§ Task details
The entries must be restated exactly as written.

(Source records)
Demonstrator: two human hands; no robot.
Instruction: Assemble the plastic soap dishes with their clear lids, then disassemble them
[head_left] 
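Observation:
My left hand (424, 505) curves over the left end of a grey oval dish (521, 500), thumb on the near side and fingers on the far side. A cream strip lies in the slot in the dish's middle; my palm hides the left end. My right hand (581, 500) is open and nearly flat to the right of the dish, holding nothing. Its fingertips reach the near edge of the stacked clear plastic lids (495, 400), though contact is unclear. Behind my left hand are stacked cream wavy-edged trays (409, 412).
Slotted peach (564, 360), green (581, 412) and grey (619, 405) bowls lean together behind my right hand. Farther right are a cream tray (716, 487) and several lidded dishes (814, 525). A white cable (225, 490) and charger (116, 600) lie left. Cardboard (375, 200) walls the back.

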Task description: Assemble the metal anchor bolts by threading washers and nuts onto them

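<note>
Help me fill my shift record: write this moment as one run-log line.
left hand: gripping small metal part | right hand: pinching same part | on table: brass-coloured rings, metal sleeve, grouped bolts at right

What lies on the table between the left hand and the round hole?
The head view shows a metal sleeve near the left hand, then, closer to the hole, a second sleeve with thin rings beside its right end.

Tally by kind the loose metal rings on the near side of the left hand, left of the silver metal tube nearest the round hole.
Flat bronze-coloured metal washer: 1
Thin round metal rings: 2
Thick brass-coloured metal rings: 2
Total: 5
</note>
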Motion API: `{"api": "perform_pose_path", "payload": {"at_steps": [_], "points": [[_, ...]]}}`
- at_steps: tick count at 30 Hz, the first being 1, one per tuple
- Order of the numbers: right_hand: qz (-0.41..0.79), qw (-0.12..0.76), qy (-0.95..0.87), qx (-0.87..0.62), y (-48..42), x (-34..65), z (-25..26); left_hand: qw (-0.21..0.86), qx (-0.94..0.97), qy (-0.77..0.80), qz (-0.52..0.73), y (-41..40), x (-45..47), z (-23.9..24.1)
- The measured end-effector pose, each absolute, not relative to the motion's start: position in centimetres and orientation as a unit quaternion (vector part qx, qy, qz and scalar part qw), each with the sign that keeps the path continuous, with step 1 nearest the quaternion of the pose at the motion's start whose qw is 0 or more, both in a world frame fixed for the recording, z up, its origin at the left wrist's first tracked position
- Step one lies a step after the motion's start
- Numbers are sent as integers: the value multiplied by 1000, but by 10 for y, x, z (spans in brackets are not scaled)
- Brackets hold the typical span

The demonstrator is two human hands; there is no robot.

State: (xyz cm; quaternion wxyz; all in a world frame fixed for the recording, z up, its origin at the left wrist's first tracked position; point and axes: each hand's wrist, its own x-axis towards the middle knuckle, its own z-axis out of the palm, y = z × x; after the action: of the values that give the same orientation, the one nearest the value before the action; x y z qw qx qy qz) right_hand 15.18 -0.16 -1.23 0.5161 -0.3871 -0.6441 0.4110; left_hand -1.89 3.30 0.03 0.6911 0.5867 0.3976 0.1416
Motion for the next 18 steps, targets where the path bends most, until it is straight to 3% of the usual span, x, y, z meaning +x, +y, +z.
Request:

§ Output below
Demonstrator: two human hands; no robot.
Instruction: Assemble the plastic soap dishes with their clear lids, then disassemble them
[head_left] 
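Observation:
My left hand (424, 505) curves over the left end of a grey oval dish (521, 500), thumb on the near side and fingers on the far side. A cream strip lies in the slot in the dish's middle; my palm hides the left end. My right hand (581, 500) is open and nearly flat to the right of the dish, holding nothing. Its fingertips reach the near edge of the stacked clear plastic lids (495, 400), though contact is unclear. Behind my left hand are stacked cream wavy-edged trays (409, 412).
Slotted peach (564, 360), green (581, 412) and grey (619, 405) bowls lean together behind my right hand. Farther right are a cream tray (716, 487) and several lidded dishes (814, 525). A white cable (225, 490) and charger (116, 600) lie left. Cardboard (375, 200) walls the back.
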
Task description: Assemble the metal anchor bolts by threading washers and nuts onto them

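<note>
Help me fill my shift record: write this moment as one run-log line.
left hand: gripping small metal part | right hand: pinching same part | on table: brass-coloured rings, metal sleeve, grouped bolts at right

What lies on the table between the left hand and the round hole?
The head view shows a metal sleeve near the left hand, then, closer to the hole, a second sleeve with thin rings beside its right end.

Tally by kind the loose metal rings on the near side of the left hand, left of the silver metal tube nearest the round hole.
Flat bronze-coloured metal washer: 1
Thin round metal rings: 2
Thick brass-coloured metal rings: 2
Total: 5
</note>
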Motion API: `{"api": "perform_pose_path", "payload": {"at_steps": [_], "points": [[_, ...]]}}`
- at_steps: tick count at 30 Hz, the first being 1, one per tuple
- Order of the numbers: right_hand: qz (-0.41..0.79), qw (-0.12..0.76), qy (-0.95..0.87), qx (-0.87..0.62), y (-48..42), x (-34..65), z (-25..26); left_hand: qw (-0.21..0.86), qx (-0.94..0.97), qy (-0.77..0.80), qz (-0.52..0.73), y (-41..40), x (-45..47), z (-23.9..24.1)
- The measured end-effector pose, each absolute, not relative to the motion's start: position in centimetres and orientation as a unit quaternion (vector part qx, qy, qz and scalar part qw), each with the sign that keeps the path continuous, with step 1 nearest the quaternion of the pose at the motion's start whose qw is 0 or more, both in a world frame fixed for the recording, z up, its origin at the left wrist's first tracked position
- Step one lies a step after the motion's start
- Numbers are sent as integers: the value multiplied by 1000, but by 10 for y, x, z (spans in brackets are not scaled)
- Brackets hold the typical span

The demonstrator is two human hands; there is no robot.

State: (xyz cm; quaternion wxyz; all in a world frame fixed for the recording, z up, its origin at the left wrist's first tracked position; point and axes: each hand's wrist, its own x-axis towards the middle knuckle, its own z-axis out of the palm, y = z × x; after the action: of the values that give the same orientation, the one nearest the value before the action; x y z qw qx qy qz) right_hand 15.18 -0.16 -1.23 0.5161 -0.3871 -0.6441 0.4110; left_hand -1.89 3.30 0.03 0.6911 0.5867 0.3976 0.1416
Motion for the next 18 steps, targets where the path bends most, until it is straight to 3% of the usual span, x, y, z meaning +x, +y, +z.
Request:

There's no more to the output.